Urteil vom 19. November 2007

I. sozialrechtliche Abteilung

Bundesrichter Ursprung, Präsident,
Bundesrichterin Widmer, Bundesrichter Frésard,
Gerichtsschreiberin Heine.

V. ________,
Beschwerdeführerin,

gegen

Unia Arbeitslosenkasse, Zentralverwaltung, Strassburgstrasse 11, 8004 Zürich,
Beschwerdegegnerin.

Arbeitslosenversicherung,

Beschwerde gegen den Entscheid des Versicherungsgerichts des Kantons St.
Gallen
vom 12. Juli 2007.

Sachverhalt:

A.
Mit Verfügung vom 1. Juni und Einspracheentscheid vom 9. Juni 2006 verneinte
die Arbeitslosenkasse Unia einen Taggeldanspruch der V.________ auf
Arbeitslosenentschädigung ab 11. August 2005 wegen Nichterfüllung der
Beitragszeit und mangels Vorliegen eines Befreiungstatbestands. Mit Verfügung
vom 13. Juli 2006 forderte die Unia die ausgerichtete
Arbeitslosenentschädigung zurück. Am 25. Oktober 2006 sistierte sie die
Rückforderung, da V.________ Beschwerde gegen den Einspracheentscheid vom 9.
Juni 2006 erhoben hatte. Nachdem das Versicherungsgericht des Kantons St.
Gallen mit Entscheid vom 14. November 2006 die Sache zur Entscheidung an die
Kasse zurückwies, verneinte diese die Anspruchsberechtigung ab Antragstellung
und forderte die ausbezahlte Arbeitslosenentschädigung in Höhe von Fr.
10'231.40 zurück (Einspracheentscheid vom 1. Februar 2007).

B.
Das Versicherungsgericht des Kantons St.

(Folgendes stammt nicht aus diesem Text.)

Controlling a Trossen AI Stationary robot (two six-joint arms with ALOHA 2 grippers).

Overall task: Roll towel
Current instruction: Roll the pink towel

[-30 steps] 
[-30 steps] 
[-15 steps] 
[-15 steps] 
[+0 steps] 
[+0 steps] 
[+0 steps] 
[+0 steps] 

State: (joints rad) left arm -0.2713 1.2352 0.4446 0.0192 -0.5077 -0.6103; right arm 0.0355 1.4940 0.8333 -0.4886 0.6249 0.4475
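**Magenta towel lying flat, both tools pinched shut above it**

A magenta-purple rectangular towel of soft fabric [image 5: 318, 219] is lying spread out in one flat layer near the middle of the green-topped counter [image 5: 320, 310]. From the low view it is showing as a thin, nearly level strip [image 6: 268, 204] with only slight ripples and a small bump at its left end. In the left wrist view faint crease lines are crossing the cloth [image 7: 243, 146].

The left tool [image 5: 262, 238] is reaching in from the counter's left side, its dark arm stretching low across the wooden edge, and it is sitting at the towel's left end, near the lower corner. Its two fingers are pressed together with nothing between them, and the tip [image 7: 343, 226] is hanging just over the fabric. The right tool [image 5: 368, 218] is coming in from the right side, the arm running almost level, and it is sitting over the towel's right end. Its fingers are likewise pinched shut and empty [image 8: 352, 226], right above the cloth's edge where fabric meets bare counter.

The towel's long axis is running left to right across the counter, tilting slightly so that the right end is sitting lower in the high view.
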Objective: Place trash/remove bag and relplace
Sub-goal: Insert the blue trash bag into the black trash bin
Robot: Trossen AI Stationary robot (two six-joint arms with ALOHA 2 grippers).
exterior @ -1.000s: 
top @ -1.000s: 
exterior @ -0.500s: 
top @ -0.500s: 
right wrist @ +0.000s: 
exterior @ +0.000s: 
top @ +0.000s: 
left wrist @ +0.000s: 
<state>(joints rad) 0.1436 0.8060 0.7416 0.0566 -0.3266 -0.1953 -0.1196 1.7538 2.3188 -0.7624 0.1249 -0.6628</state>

Gallen wies die gegen den
Einspracheentscheid vom 9. Juni 2006 und gegen den Einspracheentscheid vom 1.
Februar 2007 erhobenen Beschwerden mit Entscheid vom 12. Juli 2007 ab.

C.
V.________ führt Beschwerde mit dem sinngemässen Antrag, es sei ihr ab 11.
August 2005 Arbeitslosenentschädigung zuzusprechen und auf eine Rückforderung
zu verzichten.

Das Bundesgericht zieht in Erwägung:

1.
1.1 Der angefochtene Entscheid betrifft Leistungen der
Arbeitslosenversicherung. Gemäss Art. 95 in Verbindung mit Art. 97 BGG prüft
das Bundesgericht daher nur, ob das vorinstanzliche Gericht Bundesrecht
verletzte, einschliesslich Überschreitung oder Missbrauch des Ermessens, oder
ob der rechtserhebliche Sachverhalt offensichtlich unrichtig, unvollständig
oder unter Verletzung wesentlicher Verfahrensbestimmungen festgestellt wurde.

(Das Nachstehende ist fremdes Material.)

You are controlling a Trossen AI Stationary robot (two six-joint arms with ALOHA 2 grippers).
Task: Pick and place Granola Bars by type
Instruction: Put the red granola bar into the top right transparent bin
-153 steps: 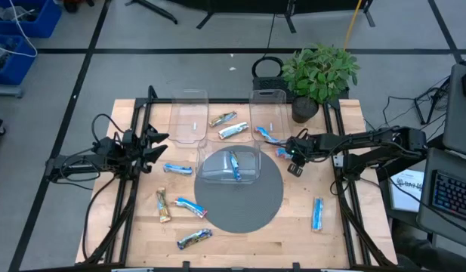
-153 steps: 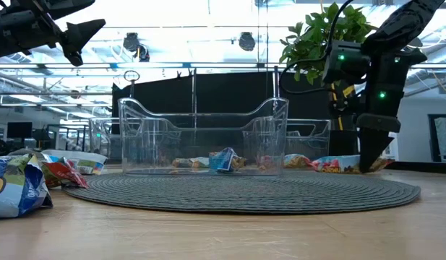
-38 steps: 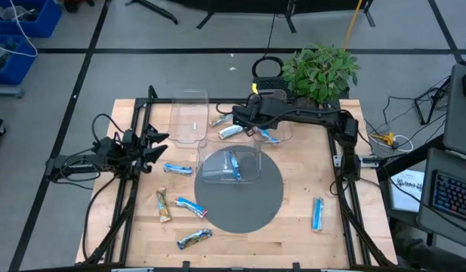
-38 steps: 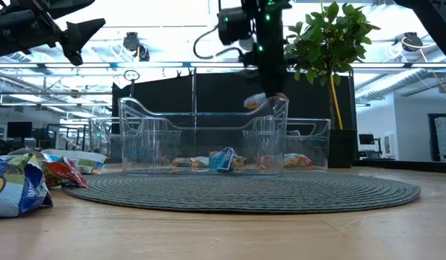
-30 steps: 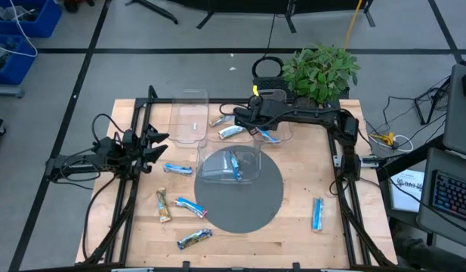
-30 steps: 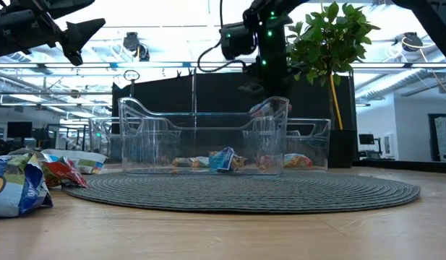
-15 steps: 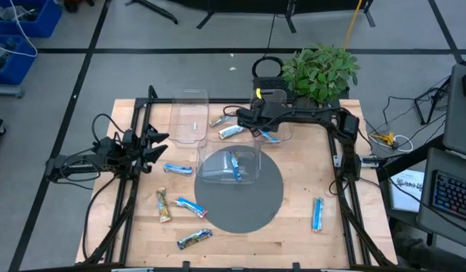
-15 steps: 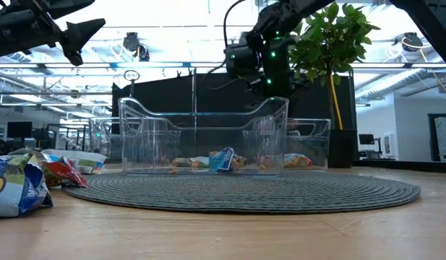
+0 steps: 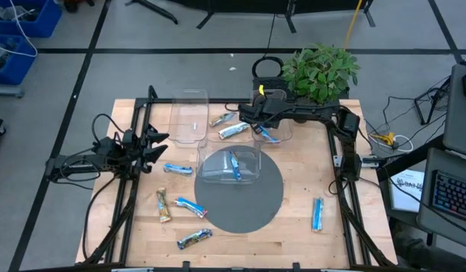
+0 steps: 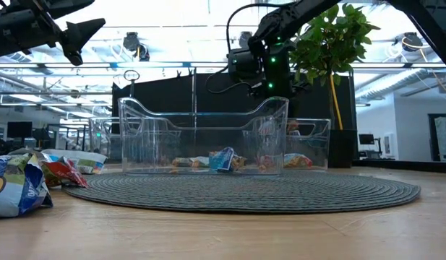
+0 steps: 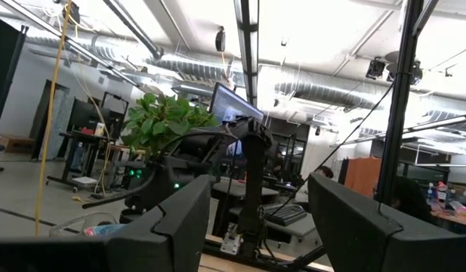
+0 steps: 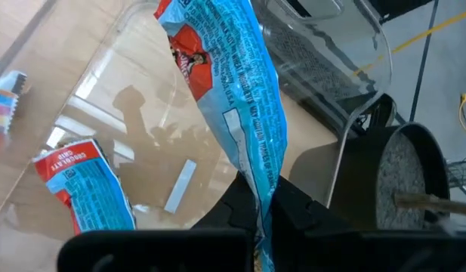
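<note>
A blue granola bar (image 12: 231, 98) is clamped by the right gripper (image 12: 261, 202); its lower end is hidden between the fingers. The left gripper (image 11: 257, 219) is held apart.

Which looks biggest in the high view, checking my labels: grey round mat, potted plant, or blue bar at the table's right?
1. Grey round mat.
2. Potted plant, raised nearer the camera.
3. Blue bar.

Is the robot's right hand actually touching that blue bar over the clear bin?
Touching. The right wrist view shows the right hand shut on the blue bar, its end pinched between the dark fingers, hanging over the clear bin.
</note>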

1.2 Nach Art. 8 Abs. 1 lit. e AVIG hat Anspruch auf
Arbeitslosenentschädigung, wer die Beitragszeit erfüllt hat oder von der
Erfüllung der Beitragszeit befreit ist.

1.3 Zu ergänzen sind die Bestimmungen über die Rückforderung unrechtmässig
bezogener Leistungen der Arbeitslosenversicherung (Art. 95 Abs. 1 AVIG [in
der bis 31. Dezember 2002 gültig gewesenen Fassung], BGE 122 V 367 E. 3 S.
368 mit Hinweisen; Art. 25 ATSG [in Kraft seit 1. Januar 2003]) und die dazu
nach der Rechtsprechung notwendigen Voraussetzungen für ein wiedererwägungs-
oder revisionsweises Zurückkommen auf die formell rechtskräftig verfügte oder
formlos erfolgte Leistungszusprechung (Art. 53 ATSG; BGE 129 V 110 E. 1.1 S.
110 mit Hinweisen).

2.
Streitig sind der Anspruch auf Arbeitslosenentschädigung ab 11. August 2005,
namentlich die Erfüllung der Beitragszeit, und die Frage, ob die Verwaltung
auf die formlos erfolgte Leistungszusprechung wiedererwägungs- oder
revisionsweise zurückkommen durfte.

2.1 Die Beschwerdeführerin war zuletzt bis 28. Februar 2001 bei der Bäckerei
X.________ angestellt gewesen. Es ist unbestritten, dass sie während der
Rahmenfrist für die Beitragszeit keine Beitragszeit erworben hat. In den zwei
der Anmeldung vorangegangen Jahren befand sich die Versicherte in ärztlicher
Behandlung und in IV-Abklärungen, da sie im angestammten Beruf aus
gesundheitlichen Gründen nicht mehr arbeiten konnte.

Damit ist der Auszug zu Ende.